Segregation of the sexes is crucial to the traditional Muslim families who send their children to this state-funded school. Once girls reach puberty, their honour has to be jealously protected, and exposure to the opposite sex limited. To shield them from the drugs, sex and violence that mar British playground culture, traditional Muslim parents will often simply pull their daughters out of nonsegregated schools.

“Each year, hundreds of Muslim girls disappear from the state system,” acknowledges Idris Mears, an educationist and fundraiser for the Association of Muslim Schools UK.

“The drugs, sex and rock’n’roll scene is not an option for Muslim girls,” says Humera Khan, co-founder of Al-Nisa, which offers a wide variety of faith-based services to the Muslim community. “So there is a huge pressure to marry them off early or send them home.”

The parliamentary home affairs committee recently collected statistics on the number of children “not in suitable education” in local authorities with large Muslim populations: 385 in Manchester, 294 in Leicester, 250 in Birmingham. According to Mears, most of them are girls.
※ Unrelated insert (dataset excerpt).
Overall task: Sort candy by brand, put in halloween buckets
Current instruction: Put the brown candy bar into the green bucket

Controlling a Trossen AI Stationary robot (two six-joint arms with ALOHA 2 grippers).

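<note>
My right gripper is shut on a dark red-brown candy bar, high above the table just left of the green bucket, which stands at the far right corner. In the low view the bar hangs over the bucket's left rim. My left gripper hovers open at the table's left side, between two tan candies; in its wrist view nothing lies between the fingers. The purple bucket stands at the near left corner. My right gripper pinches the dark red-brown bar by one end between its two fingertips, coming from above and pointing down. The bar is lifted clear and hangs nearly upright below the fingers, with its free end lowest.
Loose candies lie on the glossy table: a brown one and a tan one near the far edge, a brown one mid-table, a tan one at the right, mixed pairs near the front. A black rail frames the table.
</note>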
How, then, are Muslim girls to be properly educated so that they have a chance of becoming self-confident members of British society? Madani high is one of a small number of Muslim state schools that fuse cultural tradition with a full education under the national curriculum.

State Muslim faith schools give traditional parents who cannot afford private schools the confidence to keep their daughters in school. They raise the chances of Muslim girls going on to higher education. And they give boys as well as girls a sense of belonging to this country, its institutions and values. There are not enough of these schools, however. Although central government claims it wants to provide British Muslim children with a culturally acceptable – but socially empowering – form of education, it is not putting its money where its mouth is. Far from “fast-tracking” Muslim state schools, it is dragging its feet: it took Mohammed Mukadam, head of Madani high, five years to obtain state funding.